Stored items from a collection

%%

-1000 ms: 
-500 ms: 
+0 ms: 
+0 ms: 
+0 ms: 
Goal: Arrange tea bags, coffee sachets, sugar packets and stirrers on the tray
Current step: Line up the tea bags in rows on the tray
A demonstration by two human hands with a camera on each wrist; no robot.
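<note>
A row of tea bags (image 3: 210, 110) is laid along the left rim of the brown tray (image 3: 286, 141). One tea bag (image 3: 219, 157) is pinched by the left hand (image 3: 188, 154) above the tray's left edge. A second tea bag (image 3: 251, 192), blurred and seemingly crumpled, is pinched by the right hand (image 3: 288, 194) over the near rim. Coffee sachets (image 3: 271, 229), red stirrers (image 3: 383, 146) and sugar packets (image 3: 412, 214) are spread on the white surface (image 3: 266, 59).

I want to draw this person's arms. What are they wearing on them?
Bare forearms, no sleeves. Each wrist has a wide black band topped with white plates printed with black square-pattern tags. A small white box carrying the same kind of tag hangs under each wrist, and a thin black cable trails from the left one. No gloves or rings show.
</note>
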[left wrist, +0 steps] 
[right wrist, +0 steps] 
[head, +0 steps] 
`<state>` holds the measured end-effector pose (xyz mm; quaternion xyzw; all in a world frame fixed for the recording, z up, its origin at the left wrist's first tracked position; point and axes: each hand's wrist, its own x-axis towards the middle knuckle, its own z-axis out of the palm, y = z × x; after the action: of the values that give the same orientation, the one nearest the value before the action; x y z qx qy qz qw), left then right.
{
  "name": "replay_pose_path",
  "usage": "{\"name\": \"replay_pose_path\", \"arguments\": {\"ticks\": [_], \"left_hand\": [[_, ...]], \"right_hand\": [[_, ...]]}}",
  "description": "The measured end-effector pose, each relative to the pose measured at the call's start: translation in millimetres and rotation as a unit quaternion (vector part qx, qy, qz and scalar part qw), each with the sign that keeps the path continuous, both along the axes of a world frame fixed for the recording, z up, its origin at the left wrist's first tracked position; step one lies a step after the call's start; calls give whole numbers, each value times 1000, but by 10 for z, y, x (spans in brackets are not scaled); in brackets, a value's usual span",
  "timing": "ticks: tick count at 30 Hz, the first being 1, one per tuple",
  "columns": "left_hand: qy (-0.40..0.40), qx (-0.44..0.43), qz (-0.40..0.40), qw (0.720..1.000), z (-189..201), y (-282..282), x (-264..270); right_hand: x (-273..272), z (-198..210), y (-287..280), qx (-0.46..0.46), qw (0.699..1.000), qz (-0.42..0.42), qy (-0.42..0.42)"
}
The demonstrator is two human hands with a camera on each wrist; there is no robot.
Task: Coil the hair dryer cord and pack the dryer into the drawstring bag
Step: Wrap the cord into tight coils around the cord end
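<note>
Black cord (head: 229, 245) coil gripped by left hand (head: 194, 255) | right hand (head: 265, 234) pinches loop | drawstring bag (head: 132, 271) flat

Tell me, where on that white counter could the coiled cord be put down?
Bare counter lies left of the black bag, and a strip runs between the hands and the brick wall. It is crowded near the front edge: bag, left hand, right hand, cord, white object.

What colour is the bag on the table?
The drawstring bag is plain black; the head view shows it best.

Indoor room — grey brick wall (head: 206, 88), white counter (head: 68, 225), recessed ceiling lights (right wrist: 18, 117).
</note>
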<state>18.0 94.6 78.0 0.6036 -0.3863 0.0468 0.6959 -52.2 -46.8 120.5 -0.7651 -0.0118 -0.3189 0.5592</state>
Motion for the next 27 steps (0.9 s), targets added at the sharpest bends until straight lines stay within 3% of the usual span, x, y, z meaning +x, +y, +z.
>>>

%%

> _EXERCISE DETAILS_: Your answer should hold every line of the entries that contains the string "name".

> _RESPONSE AREA_:
  "name": "replay_pose_path",
  "usage": "{\"name\": \"replay_pose_path\", \"arguments\": {\"ticks\": [_], \"left_hand\": [[_, ...]], \"right_hand\": [[_, ...]]}}",

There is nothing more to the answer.